So it is that Step It Up and Dance (Bravo, premieres Thursday at 11 p.m. ET) enters a crowded field. None of the dance shows have any real sense of irony, and this will be the case until someone invents one focusing on the New Burlesque (to be hosted by downtown superstar Murray Hill, the grapefruit-shaped drag king in the polyester tux). But Step It Up and Dance attempts to distinguish itself by trafficking in irony's closest cousin, camp. The mistress of ceremonies is Elizabeth Berkley, who probably earned the job on the strength of her association with Showgirls, the third-worst film of the '90s (behind As Good As It Gets and Sliver). She's not so much a hostess as a hood ornament.
One contestant, Miguel, introduces himself by touting his tenacity: "It's like telling da Vinci, 'I'm sorry.

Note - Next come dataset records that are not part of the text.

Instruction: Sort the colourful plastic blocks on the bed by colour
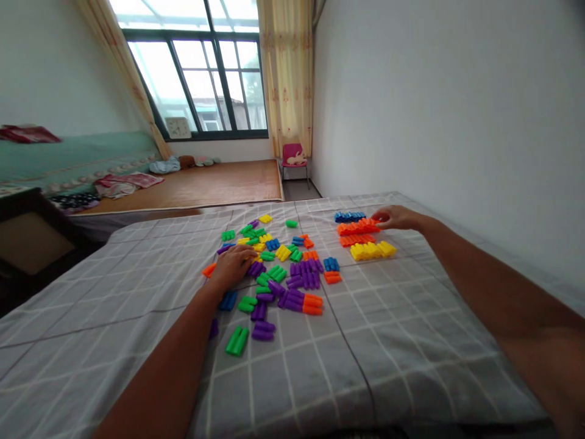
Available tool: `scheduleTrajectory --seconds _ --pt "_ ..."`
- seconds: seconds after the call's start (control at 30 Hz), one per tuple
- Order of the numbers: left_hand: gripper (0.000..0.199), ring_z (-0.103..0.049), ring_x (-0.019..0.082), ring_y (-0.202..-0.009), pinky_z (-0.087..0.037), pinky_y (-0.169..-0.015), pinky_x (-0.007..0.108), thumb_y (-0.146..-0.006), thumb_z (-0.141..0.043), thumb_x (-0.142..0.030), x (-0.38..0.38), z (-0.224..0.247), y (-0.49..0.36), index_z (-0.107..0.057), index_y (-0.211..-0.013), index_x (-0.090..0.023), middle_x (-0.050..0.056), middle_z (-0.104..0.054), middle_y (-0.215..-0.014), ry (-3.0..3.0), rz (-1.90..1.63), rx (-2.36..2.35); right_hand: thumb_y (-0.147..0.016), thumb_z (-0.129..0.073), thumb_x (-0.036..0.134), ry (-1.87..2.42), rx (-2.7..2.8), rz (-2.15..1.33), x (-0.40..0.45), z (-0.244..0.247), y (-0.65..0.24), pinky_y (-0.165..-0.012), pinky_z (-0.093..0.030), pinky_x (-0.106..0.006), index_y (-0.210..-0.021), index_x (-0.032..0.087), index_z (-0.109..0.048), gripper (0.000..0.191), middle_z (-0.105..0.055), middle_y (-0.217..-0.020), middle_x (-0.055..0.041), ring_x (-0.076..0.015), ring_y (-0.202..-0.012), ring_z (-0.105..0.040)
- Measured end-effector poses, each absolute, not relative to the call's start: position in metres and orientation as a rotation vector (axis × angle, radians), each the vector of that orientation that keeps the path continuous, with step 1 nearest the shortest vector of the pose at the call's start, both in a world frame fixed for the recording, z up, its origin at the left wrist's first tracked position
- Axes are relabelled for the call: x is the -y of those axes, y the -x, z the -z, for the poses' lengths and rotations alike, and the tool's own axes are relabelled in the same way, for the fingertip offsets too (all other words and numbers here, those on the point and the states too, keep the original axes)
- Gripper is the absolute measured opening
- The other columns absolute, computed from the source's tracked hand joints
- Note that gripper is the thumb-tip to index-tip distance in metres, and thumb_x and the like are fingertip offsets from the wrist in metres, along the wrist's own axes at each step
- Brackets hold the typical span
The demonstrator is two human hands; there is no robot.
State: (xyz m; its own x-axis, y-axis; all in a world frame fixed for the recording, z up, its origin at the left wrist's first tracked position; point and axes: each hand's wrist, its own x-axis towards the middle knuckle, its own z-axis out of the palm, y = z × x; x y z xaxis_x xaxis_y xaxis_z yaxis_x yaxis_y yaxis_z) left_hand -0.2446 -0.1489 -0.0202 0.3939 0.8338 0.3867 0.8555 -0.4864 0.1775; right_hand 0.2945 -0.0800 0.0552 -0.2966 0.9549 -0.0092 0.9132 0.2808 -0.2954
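Observation:
My left hand (pixel 234 264) lies low over the left side of a pile of colourful plastic tube-like blocks, fingers curled together and the tips at some yellow ones. What sits beneath its fingers is hidden. My right hand (pixel 395 217) pinches the right end of an orange row of joined blocks (pixel 357 227). A second orange row (pixel 356 241) lies just in front. Behind is a dark blue row (pixel 350 217), and nearest me a yellow row (pixel 371 250). The loose pile holds purple blocks (pixel 305 274), green blocks (pixel 236 341) and several of other colours.
Everything lies on a grey checked cloth (pixel 411 353) over a bed-like surface. A white wall (pixel 448 110) runs along the right. Beyond are a brown mat platform (pixel 214 183), a pink chair (pixel 294 155) and a window (pixel 214 79). A dark-framed piece of furniture (pixel 27 244) stands at left.

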Motion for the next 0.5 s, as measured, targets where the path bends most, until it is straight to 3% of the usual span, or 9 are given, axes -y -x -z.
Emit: scheduleTrajectory --seconds 0.33,0.5 --pt "0.033 -0.057 0.023 -0.115 -0.044 -0.100 0.039 -0.089 -0.046 -0.040 0.146 0.022 0.247 -0.071 -0.105 -0.027 0.004 -0.067 -0.120 2.583 0.614 1.563 -0.069 -0.067 0.024 1.849 2.366 -0.274 0.086 -0.011 -0.318 -0.076 -0.049 -0.027 -0.104 0.022 -0.072 0.035 -0.073 -0.104 -0.0027 -0.0190 -0.085 -0.067" --pt "0.033 -0.058 0.023 -0.114 -0.044 -0.100 0.040 -0.090 -0.045 -0.039 0.147 0.022 0.248 -0.071 -0.106 -0.027 0.004 -0.067 -0.119 2.589 0.625 1.552 -0.071 -0.064 0.021 1.902 2.312 -0.220 0.093 -0.009 -0.321 -0.076 -0.049 -0.027 -0.090 0.024 -0.073 0.022 -0.073 -0.099 -0.0012 -0.0188 -0.084 -0.068"
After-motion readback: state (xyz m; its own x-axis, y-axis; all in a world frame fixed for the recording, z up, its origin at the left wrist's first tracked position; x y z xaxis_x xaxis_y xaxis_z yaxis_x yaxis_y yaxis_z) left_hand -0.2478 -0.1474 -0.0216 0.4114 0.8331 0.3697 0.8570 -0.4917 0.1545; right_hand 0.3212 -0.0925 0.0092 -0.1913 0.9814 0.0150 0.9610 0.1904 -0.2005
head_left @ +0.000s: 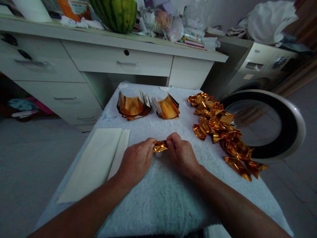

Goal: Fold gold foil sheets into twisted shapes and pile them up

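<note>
Between my two hands is a small piece of shiny gold foil paper [160,146], gripped at both ends just above the cloth. My left hand [138,158] is closed on its left end, thumb and fingers pressed together. On the right end my right hand [182,153] is closed with the fingers curled in. Beyond them stand two curved stacks of gold foil sheets, a left stack [131,105] and a right stack [168,108]. To the right lies a heap of folded gold foil pieces [215,122] with pinched, flared ends.
A pale cloth [153,205] covers the table. Folded cream paper [91,162] lies at the left. A white desk [109,53] with drawers holds a watermelon [116,15] and clutter. At the right, a washing machine's round door [294,125] hangs open near the table.
</note>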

You're not a good painter, you got to go.' " Another, Nick, talks about enrolling in dance class after first viewing Footloose: "At that age, I realized it was a good place to meet ladies." That age was 4. The season's likeliest breakout star is Jessica, an amateur cowed by the fact of competing with folks who list stints in Broadway musicals, on big-time pop tours, and atop go-go club pedestals on their CVs. She weeps when feeling proud of herself and flees to the wings when confused about her choreography, and what she lacks in self-confidence, she compensates for by not wearing very much clothing. That is, she wears about twice as much as do the pros on Dancing With the Stars (ABC), the program that's done so much to reshape the idea of the female back as an erogenous zone suitable for the family hour.
To invert the Chorus Line lyric, Step It Up and Dance has a "looks 10, dance 3" air. The girls are pretty, and the boys are lithe. Watching the pilot, I found myself irked by the repeated play of the second-rate Spice Girls song to which the competitors were mastering steps, but I stayed glued, certain that everyone would start hooking up any second, such did they stretch and priss and thrust. It felt rather like staying too long at a cast party: The noisy and grating emotionalism of the actors intensifies as the hours pass, as does your belief that an orgy will break out. Self-aware, the show tosses out just enough tidbits about gender performance and the construction of sexual identity to divert a queer theory seminar at Brown for 20 minutes or so. For instance, a judge tells two female dancers to learn the distinction between dancing "strongly" and "like a mean angry man." Later, Miguel—the not-to-be-denied da Vinci—receives instructions "to butch it up a little bit more." "Did I look like a fag?" he asks in reply. Miguel's eyes indicate how receptive he is to constructive criticism. He is hungering to glide across the ceiling of the Sistine Chapel, an Astaire in gold lamé.